Kuzey Makedonya’dan Batı Trakya’ya Kardeşlik Köprüsü
Kuzey Makedonya’dan Batı Trakya şehirlerine kadar kardeşlik köprülerinin kurulması için sosyal ve kültürel alanda işbirliği yapılması gerekiyor.

Kuzey Makedonya’dan Batı Trakya şehirlerine kadar kardeşlik köprülerinin kurulması için sosyal ve kültürel alanda işbirliği yapılması gerekiyor. Gönüllülük esasına dayalı bu faaliyetler, her iki komşu ülkedeki Türk toplumunun yararına, toplumla bütünleşmesi ve toplumsal bilincin gelişimine, toplumsal sorumluluk gibi bazı özelliklerin kazandırılmasına faydalı olacaktır.
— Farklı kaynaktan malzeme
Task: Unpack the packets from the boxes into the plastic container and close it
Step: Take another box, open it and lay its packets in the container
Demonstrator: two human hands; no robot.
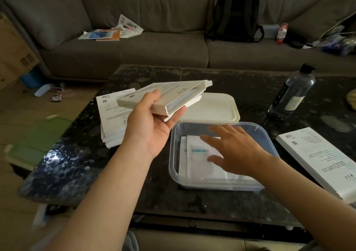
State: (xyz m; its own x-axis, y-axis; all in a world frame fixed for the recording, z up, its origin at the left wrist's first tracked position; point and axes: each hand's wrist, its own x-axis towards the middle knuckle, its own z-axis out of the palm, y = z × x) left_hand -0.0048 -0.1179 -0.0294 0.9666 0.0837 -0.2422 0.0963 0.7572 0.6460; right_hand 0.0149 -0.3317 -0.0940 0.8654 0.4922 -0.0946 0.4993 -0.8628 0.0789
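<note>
Now the packets (200, 162) are lying flat in the plastic container (172, 166) on the table (250, 81), our right hand (235, 150) spreading open-fingered over them, our left hand (154, 123) gripping the opened box (163, 96) up beside it; we're wanting to tip it low so its contents slide in squarely.

Clear plastic container (269, 135); matt cardboard box (163, 94); glossy table (192, 198).

Left hand (154, 123) grips open box (163, 96); right hand (237, 150) over container (269, 135).
</note>
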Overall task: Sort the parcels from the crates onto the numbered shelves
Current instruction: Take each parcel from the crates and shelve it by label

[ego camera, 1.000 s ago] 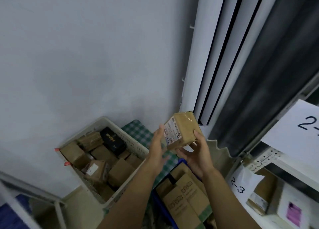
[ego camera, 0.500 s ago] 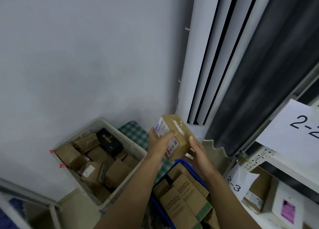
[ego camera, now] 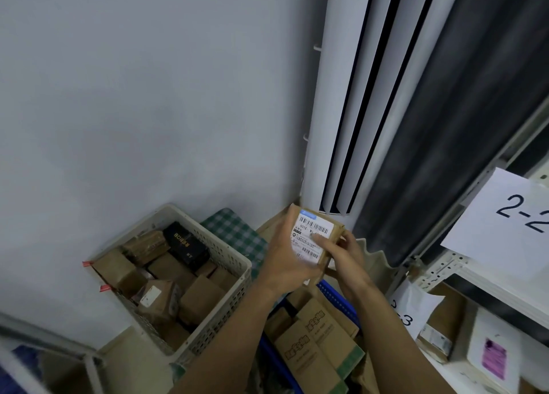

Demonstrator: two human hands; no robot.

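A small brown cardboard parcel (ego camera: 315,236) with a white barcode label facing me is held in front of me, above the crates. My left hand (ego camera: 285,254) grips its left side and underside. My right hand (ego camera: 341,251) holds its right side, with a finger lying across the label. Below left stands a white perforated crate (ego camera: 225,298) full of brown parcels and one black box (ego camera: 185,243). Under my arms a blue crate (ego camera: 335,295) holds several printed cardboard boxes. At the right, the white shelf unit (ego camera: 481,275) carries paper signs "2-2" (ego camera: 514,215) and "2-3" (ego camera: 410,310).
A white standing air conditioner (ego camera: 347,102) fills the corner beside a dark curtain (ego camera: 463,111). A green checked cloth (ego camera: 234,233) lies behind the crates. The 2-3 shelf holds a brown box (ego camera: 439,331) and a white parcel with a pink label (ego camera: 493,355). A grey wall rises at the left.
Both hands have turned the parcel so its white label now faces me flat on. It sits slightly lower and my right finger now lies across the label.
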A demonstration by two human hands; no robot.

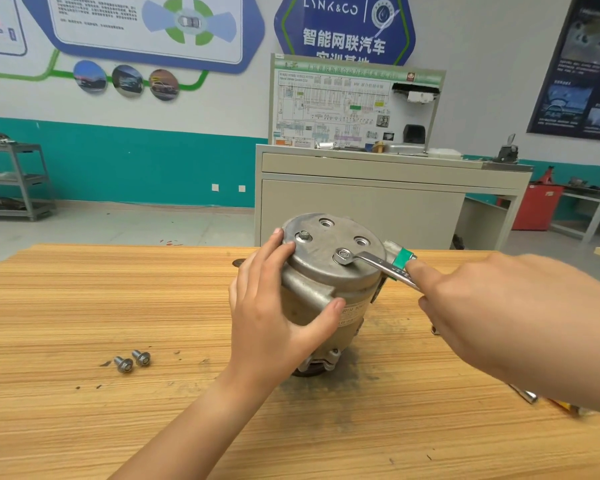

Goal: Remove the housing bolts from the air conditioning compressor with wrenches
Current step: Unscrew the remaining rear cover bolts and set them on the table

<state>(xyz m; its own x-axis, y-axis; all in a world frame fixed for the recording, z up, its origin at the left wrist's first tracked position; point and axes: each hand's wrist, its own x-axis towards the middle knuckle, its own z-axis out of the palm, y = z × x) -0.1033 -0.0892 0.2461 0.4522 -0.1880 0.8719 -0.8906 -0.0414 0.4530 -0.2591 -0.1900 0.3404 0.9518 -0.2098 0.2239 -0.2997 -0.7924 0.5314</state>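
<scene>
Fingers of the left hand spread over the near side and top rim of the compressor, thumb pressed low on the body by its label, bracing it rather than lifting it. The right hand is closed around the shaft of a wrench, forefinger laid along the steel just behind a green band, and the ring end sits over a bolt on the flat top plate.

That compressor stands upright on its pulley end near the middle of the wooden worktop. It looks like cast metal, so I judge it heavy and rigid, with nothing on it that would give under a firm grip. Standing on a narrow base, though, it would likely twist or tip under wrench torque, which is why the bracing palm matters. Its rounded, dull body offers poor purchase; the raised rib and rim under the fingers seem the better holds.

A second bolt remains in the plate beside the left fingertips, while two holes farther back appear empty. Two loose bolts lie together on the worktop, well to the left. They are small and would roll easily.
</scene>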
Kuzey Makedonya ve Batı Trakya Türk toplulukları arasındaki ilişkileri artırmak, ortak tarihi değerlerini öne çıkarmak ve kültürel bağlamda köprüler oluşturmak amacıyla çeşitli sosyal ve kültürel etkinlikler düzenlenmelidir. Kuzey Makedonya ve Batı Trakya Türkleri arasında tarihi bir kardeşlik bağı vardır, bu kardeşlik Türkiye’ye olan göçlerle beraber başlamadı, Osmanlı öncesi Anadolu topraklarına kadar uzanan bir kardeşlikten bahsediyoruz. Bölgenin İslamlaştırılması gibi görevlerle Anadolu’nun çeşitli bölgelerinden bu topraklara yerleşen bir topluluk olduklarını görüyoruz.
Bu bağlamda her iki ülkede ayrı ayrı yaşayan bu topluluğun bir araya gelerek, “tarih içinden gelen kardeşlik” adı altında bir özlemle hareket etmesi, yüzyılın sonlarına doğru daha da güçlenmelerini sağlayacaktır. Tarihsel süreç boyunca yaşanan anıların, acıların ve sevinçlerin paylaşılacağı paneller, sergi ve çalıştaylar düzenlenerek gelecek nesillere yönelik verimli çalışmalar yapılabilir. Aynı zamanda tarih bilincini artırmak ve her iki ülkedeki tarihi izlerimizin unutulmamasını ve daha iyi anlaşılmasını sağlamak amacıyla kültürel geziler düzenlenebilir.
Sivil Toplum İşbirliği?
Yukarıda sayılanların tamamı sivil toplum kuruluşlarının öncülüğünde yapılabilir ve aynı acıları yaşayan bu iki ülkenin toplumlarını bir araya getirecek birçok proje hayata geçirilebilir. İki farklı ülkede yaşayan ve aynı dili konuşan insanların aynı geçmişe sahip olduğu, aynı kültürü paylaştığı ve aynı değerlere sahip olduğu bilinmelidir.
Sivil toplum kuruluşlarının her iki ülkede de yeri ve önemi vardır, bu anlamda her iki ülkedeki Türk sivil toplum kuruluşları arasında işbirliğini güçlendirilecek adımlar atılması ve desteklenmesi gerekmektedir. Geçmişte çeşitli nedenlerle aralarında engeller bulunan bu toplumun sosyal ve kültürel değerleri üzerine yapılacak çalışmalar onların bölgedeki varlığını belirleyecektir.